> _PROBLEM STATEMENT_:
Each and every line below goes into your answer unchanged, but leave out the images.

> _INFORMATION SHOWN_:
%%

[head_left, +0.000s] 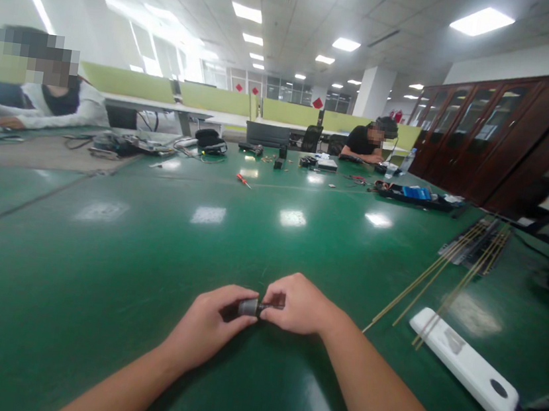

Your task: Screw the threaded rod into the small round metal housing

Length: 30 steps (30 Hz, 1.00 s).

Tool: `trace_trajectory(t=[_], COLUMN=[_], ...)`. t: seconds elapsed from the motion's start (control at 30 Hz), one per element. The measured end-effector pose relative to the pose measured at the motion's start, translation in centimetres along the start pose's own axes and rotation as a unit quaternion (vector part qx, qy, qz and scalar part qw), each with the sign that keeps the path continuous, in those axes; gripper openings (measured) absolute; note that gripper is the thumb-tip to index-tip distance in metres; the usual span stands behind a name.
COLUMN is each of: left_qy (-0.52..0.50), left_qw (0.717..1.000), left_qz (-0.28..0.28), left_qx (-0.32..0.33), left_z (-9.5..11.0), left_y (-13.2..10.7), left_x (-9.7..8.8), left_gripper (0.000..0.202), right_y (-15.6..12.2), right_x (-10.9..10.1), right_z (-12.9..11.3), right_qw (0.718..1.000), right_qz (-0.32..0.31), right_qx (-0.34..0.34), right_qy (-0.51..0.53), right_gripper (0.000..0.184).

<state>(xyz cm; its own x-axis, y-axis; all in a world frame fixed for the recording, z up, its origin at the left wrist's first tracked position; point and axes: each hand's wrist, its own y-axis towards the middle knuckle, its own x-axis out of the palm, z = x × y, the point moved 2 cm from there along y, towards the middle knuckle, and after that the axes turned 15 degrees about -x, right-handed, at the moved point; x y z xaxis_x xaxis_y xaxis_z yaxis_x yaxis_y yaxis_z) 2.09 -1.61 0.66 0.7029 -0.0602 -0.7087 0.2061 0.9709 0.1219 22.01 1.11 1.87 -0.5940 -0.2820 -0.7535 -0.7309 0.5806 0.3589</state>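
Observation:
A small grey cylinder (pixel 248 307), dark at one end, lies sideways in the grip of my left hand (pixel 210 318), between thumb and fingers. From its right end a thin dark piece (pixel 272 306) sticks out, pinched by the thumb and fingers of my right hand (pixel 295 305). The two hands are close together, low over the green table (pixel 157 264). Whether the cylinder and the dark piece are joined, I cannot tell. Fingers hide part of both, and the exact kind of the part is too small to make out.
On the right lie thin yellowish rods (pixel 420 283) and a long white device (pixel 465 363). Farther off is a red-handled screwdriver (pixel 243 179). A tool tray (pixel 416 195) and electronic parts (pixel 116 144) line the far side. One person sits at the left, another at the back.

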Motion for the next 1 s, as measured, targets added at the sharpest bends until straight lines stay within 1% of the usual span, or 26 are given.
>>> trace_trajectory(t=[0.4,0.77,1.0], left_qy=[0.003,-0.002,-0.003], left_qw=[1.0,1.0,1.0], left_qz=[0.003,0.004,0.004], left_qx=[-0.001,0.0,-0.006], left_z=[0.0,0.13,-0.21], left_y=[-0.01,-0.06,0.05], left_x=[-0.01,-0.08,0.02], left_gripper=[0.025,0.025,0.025], right_y=[0.01,-0.05,-0.08], right_x=[-0.15,-0.23,-0.34], right_z=[-0.08,-0.03,-0.13], right_qw=[1.0,1.0,1.0], right_qz=[0.0,0.002,-0.001], right_qx=[0.009,0.0,0.007], right_qy=[0.004,-0.003,-0.001], right_gripper=[0.009,0.009,0.009])
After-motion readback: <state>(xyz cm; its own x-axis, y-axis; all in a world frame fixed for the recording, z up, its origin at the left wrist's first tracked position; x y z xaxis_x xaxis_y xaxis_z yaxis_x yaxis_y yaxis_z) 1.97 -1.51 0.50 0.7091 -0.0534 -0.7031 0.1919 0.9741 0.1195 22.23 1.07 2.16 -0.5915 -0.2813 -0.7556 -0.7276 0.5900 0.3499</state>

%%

> _TASK SOLUTION_:
[head_left, +0.000s] 

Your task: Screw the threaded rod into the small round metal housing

Length: 30 steps (30 Hz, 1.00 s).

Tool: `trace_trajectory(t=[_], COLUMN=[_], ...)`. t: seconds elapsed from the motion's start (control at 30 Hz), one per element. The measured end-effector pose relative to the pose measured at the motion's start, translation in centimetres along the start pose's own axes and rotation as a unit quaternion (vector part qx, qy, qz and scalar part qw), each with the sign that keeps the path continuous, in those axes; gripper openings (measured) absolute; note that gripper is the thumb-tip to index-tip distance in metres; the usual span stands behind a name.
COLUMN is each of: left_qy (-0.52..0.50), left_qw (0.717..1.000), left_qz (-0.28..0.28), left_qx (-0.32..0.33), left_z (-9.5..11.0), left_y (-13.2..10.7), left_x (-9.7..8.8), left_gripper (0.000..0.202), right_y (-15.6..12.2), right_x (-10.9..10.1), right_z (-12.9..11.3), right_qw (0.718..1.000), right_qz (-0.32..0.31), right_qx (-0.34..0.34), right_qy (-0.51..0.53), right_gripper (0.000..0.184).

<state>(xyz cm; its own x-axis, y-axis; all in a world frame fixed for the recording, z up, its origin at the left wrist's first tracked position; point and axes: each hand's wrist, its own y-axis towards the middle knuckle, its own x-axis out of the palm, z = x × y, the point moved 2 cm from there along y, towards the middle knuckle, and after that the axes turned 15 degrees about -x, right-handed, at the moved point; x y z xaxis_x xaxis_y xaxis_z yaxis_x yaxis_y yaxis_z) 2.09 -1.61 0.66 0.7029 -0.0602 -0.7087 0.2061 0.9709 0.1219 22.01 1.11 1.87 -0.5940 -0.2820 -0.7535 -0.7309 0.5806 0.3589</state>
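Observation:
A small grey cylinder (pixel 248 307), dark at one end, lies sideways in the grip of my left hand (pixel 210 318), between thumb and fingers. From its right end a thin dark piece (pixel 272 306) sticks out, pinched by the thumb and fingers of my right hand (pixel 295 305). The two hands are close together, low over the green table (pixel 157 264). Whether the cylinder and the dark piece are joined, I cannot tell. Fingers hide part of both, and the exact kind of the part is too small to make out.
On the right lie thin yellowish rods (pixel 420 283) and a long white device (pixel 465 363). Farther off is a red-handled screwdriver (pixel 243 179). A tool tray (pixel 416 195) and electronic parts (pixel 116 144) line the far side. One person sits at the left, another at the back.
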
Motion for the next 1 s, as measured, targets added at the sharpest bends until straight lines stay within 1% of the usual span, or 26 are given.
>>> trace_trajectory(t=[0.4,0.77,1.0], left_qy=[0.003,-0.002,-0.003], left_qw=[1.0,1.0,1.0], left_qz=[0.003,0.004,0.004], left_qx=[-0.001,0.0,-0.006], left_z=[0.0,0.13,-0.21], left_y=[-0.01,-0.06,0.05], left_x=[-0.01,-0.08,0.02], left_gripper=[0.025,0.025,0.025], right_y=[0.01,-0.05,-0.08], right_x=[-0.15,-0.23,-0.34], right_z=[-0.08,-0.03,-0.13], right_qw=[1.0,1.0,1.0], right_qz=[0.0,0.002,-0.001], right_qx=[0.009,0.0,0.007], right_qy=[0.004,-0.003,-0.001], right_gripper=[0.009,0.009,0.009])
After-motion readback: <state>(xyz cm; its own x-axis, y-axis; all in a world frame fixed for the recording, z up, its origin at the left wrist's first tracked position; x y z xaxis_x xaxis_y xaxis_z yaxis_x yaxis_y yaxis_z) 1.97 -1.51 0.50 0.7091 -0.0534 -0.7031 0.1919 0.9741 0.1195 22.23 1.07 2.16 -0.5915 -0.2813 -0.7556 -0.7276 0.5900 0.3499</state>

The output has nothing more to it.